Unfortunately, if you wanted to hook a more advanced architecture up to your gaming rig, you’d need a newer motherboard as it’s these architectural advancements that render previous sockets incompatible with new CPUs.
Remember earlier when we mentioned that CPUs with hyperthreaded cores are better multitaskers than single-core models? What we meant by that is that they can run multiple applications simultaneously without exhibiting any noticeable dip in performance. What is computational multitasking? Multitasking on a computer is exactly what it sounds like. Let’s say for example that you’re playing a game, but you also want to live-stream as you play, and at the same time you have five or six tabs open, and perhaps you’re downloading media too. This is all multitasking. Who benefits from multitasking? Well, everyone to a certain degree, but efficient multitasking is especially important to content creators.
As you can see from this list, there’s no need to upgrade to a newer motherboard just yet, as any of these CPUs are capable of some surprisingly immersive gaming experiences. Maybe in the next couple of years, you’ll have to bite the bullet and payout, but you’ll have the chance to save up a decent budget before that day arrives.

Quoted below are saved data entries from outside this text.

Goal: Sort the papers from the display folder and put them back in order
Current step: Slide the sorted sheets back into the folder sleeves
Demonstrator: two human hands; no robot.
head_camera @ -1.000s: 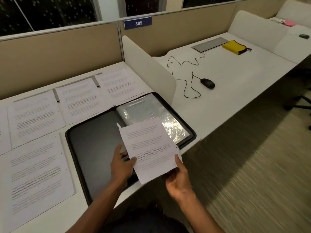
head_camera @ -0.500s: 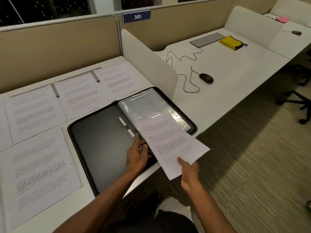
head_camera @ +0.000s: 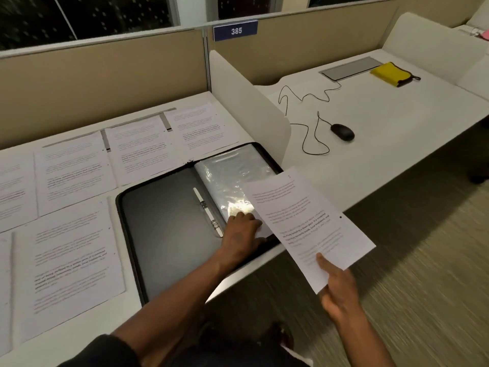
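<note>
We're at the re-insertion step: right hand (head_camera: 341,295) pinches the near corner of one printed sheet (head_camera: 304,223), thumb on top, holding it tilted over the right near edge of the open display folder (head_camera: 164,234), while the left hand (head_camera: 239,234) lies flat on the plastic sleeves (head_camera: 227,178) with fingers (head_camera: 244,217) together, likely feeling for the sleeve mouth. Other papers (head_camera: 71,263) lie spread on the surface (head_camera: 383,133) left of and beyond the folder. Next we'd need to open the top sleeve, square the sheet to it and slide it in; the page number is too blurred to confirm order.
</note>
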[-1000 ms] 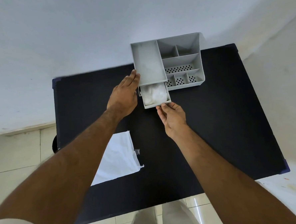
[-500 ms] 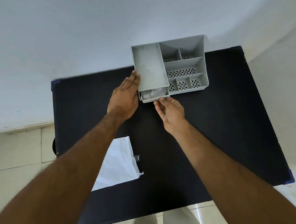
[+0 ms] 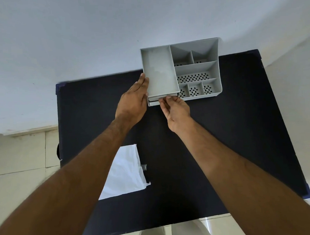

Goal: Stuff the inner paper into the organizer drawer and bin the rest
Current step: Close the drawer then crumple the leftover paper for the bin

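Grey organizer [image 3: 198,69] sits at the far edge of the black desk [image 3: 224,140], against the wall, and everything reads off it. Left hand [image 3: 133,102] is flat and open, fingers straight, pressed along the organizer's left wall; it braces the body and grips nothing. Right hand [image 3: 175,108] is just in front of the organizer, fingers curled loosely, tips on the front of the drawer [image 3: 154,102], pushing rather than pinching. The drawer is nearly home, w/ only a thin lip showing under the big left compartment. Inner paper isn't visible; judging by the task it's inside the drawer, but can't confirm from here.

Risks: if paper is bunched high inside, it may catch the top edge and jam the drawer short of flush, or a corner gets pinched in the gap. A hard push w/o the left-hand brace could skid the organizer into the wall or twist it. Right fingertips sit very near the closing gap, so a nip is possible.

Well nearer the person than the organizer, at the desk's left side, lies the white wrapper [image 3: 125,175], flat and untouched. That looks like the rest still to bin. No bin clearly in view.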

For maximum gaming power, there’s no question that the i7-4790K is the way to go. It has the highest clock speeds and, mixed with those hyperthreaded cores, is capable of great things. It also offers the most future-proofing, so if you’re planning to ride your motherboard out to the bitter end, the K-model CPU will prolong the inevitable and give you a few more years of LGA 1150 glory.
If you don’t wish to pay that 4790K premium, the logical route is to drop the ‘K’ and get the i7-4790. The difference in performance will be minimal, and if you have a Z87 or Z97, you can overclock your way to K-level performance.
If you wish to go even cheaper, the i7-4770 or the Xeon won’t disappoint, but if gaming is all you have planned for this build, save some money and go with the single-core i5-4690.